- The paper introduces PMMRec, a multi-modal recommender framework that integrates text and image data to tackle cold-start and transferability issues.
- The methodology leverages cross-modal contrastive learning and self-supervised denoising to enhance robustness and achieve superior hit ratio and NDCG performance.
- The architecture’s modular design enables independent pre-training and flexible transfer across domains, supporting various deployment environments.

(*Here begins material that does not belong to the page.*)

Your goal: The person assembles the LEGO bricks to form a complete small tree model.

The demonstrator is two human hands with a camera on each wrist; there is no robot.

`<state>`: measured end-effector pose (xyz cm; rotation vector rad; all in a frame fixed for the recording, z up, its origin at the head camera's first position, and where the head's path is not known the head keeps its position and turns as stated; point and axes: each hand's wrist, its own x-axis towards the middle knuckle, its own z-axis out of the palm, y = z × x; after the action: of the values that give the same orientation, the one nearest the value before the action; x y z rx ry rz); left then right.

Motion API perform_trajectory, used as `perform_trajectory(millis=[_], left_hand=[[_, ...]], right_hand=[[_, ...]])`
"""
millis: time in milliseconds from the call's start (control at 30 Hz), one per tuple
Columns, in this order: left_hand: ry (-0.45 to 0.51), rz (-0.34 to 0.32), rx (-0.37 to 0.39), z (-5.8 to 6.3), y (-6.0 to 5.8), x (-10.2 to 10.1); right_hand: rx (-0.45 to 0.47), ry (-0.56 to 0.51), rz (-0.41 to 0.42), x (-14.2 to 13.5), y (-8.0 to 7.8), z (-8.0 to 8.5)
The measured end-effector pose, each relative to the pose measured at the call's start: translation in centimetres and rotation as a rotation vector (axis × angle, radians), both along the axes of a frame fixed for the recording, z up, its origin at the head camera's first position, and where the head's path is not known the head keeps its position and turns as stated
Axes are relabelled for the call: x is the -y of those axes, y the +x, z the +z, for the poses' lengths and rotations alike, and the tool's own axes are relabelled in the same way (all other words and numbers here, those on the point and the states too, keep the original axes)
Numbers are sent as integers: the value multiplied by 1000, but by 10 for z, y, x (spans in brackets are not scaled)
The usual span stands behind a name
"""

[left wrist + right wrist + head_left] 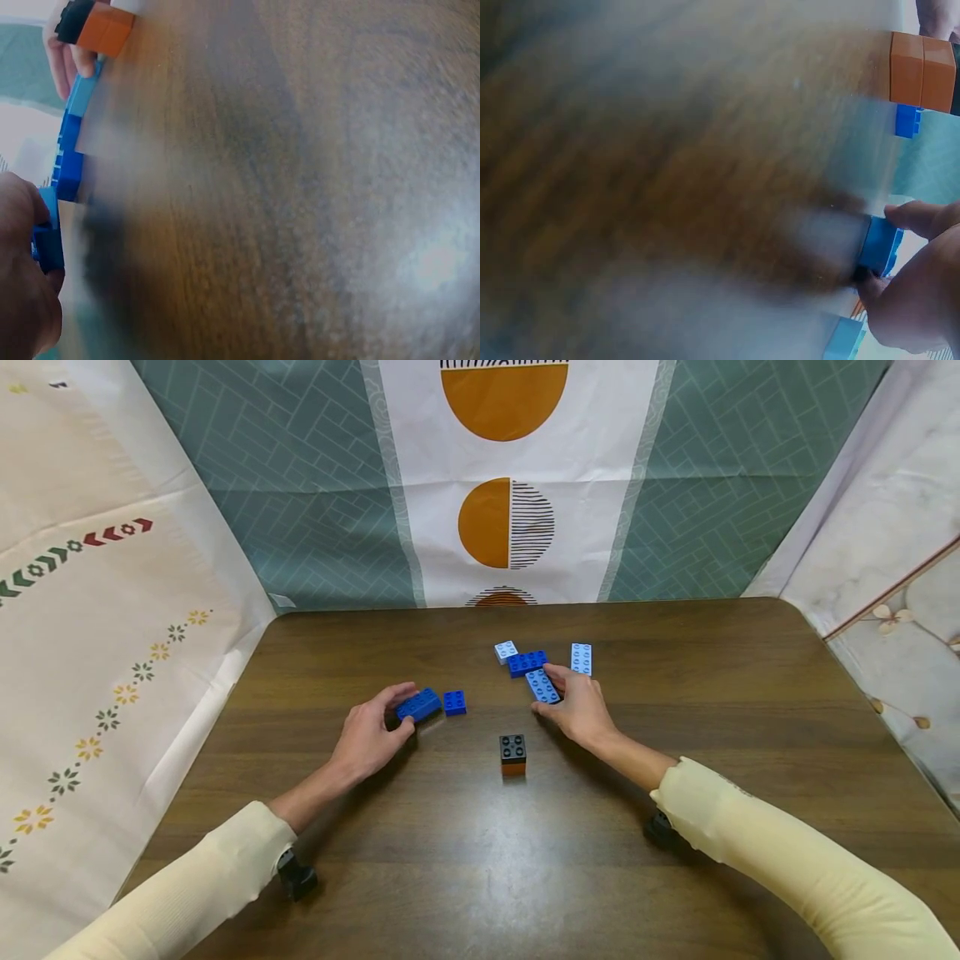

Multi-Modality is All You Need for Transferable Recommender Systems
Introduction
The paper investigates the inherent limitations of ID-based recommender systems in addressing the cold-start problem and transferability issues, proposing an innovative alternative based on multi-modal data representations. Drawing from the notion that user interaction patterns, namely transition patterns of behaviors across different platforms, can be effectively captured through multi-modal item embeddings, PMMRec is introduced as a flexible framework designed to leverage text and image contents for cross-domain recommendation tasks.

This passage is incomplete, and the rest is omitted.